Jean Paul II a été un pape pèlerin. En effet, il a visité pas moins de 129 pays sur tous les continents au cours de ses 100 voyages. Il est d’ailleurs le seul pape à avoir jusqu’aujourd’hui foulé son pied sur le sol burundais du 5 au 7 septembre 1990. Ces voyages apostoliques des papes initiés par Paul VI ont connu sous Jean Paul II un essor jamais égalé. Il a rassemblé des foules immenses surtout aux Journées Mondiales de la Jeunesse (JMJ) qu’il a créées en 1985 et dont la prochaine aura lieu à Séoul l’an prochain. Il a visité également plusieurs centres de pèlerinage catholiques, dont ceux de Terre Sainte. Il a développé le dialogue avec les autres confessions religieuses, chrétiennes ou pas. Lors du jubilé de l’an 2000, il a officiellement et publiquement demandé pardon pour tous les péchés commis par l’Eglise au nom de la foi.

Enseignement magistériel

Le magistère de Jean Paul II est l’un des plus riches. Les catholiques lui doivent spécialement le Catéchisme de l’Eglise Catholique (CEC) publié en 1992, le Code de Droit Canonique (CIC) de 1983, le Code des Canons des Églises Orientales (CCEO) de 1990, la Constitution apostolique Universi dominici gregis du 22 février 1996 qui régit le système d’élection du souverain pontife.

Il a publié 14 encycliques et 15 exhortations apostoliques. Il est le pape ayant commencé à développer un thème à la suite lors des catéchèses hebdomadaires du mercredi place saint Pierre et c’est au cours d’une d’entre elles qu’il est victime d’un attentat le 13 mai 1981. Son cycle de catéchèses le plus important est celui qu’il a consacré au thème de la sexualité humaine dans ce qui s’appelle aujourd’hui la théologie du corps.

Mort et canonisation

Jean Paul II, fragile depuis son attentat manqué, voit sa santé se détériorer petit à petit à partir des années 1990. Il subit six opérations et on lui diagnostique la maladie de Parkinson. Après la pâques 2005, il refuse l’hospitalisation et nous quitte la veille du dimanche de la divine miséricorde (samedi à 21h37) qu’il avait institué lui-même en 2000.
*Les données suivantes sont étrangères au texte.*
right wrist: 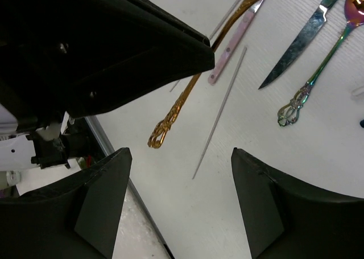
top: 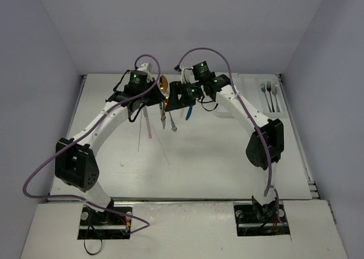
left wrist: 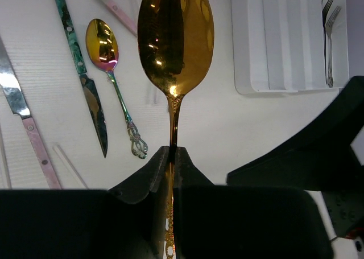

Le jour de ses funérailles, le 8 avril 2005, plusieurs fidèles crient « Santo subito » (=saint tout de suite) pour faire accélérer la reconnaissance de sa sainteté de vie. Béatifié par son successeur direct Benoît XVI en 2011, il sera canonisé par François le 27 avril 2014, jour de la fête de la miséricorde divine. Il est commémoré en date du 22 octobre chaque année qui est l’anniversaire de l’inauguration de son pontificat.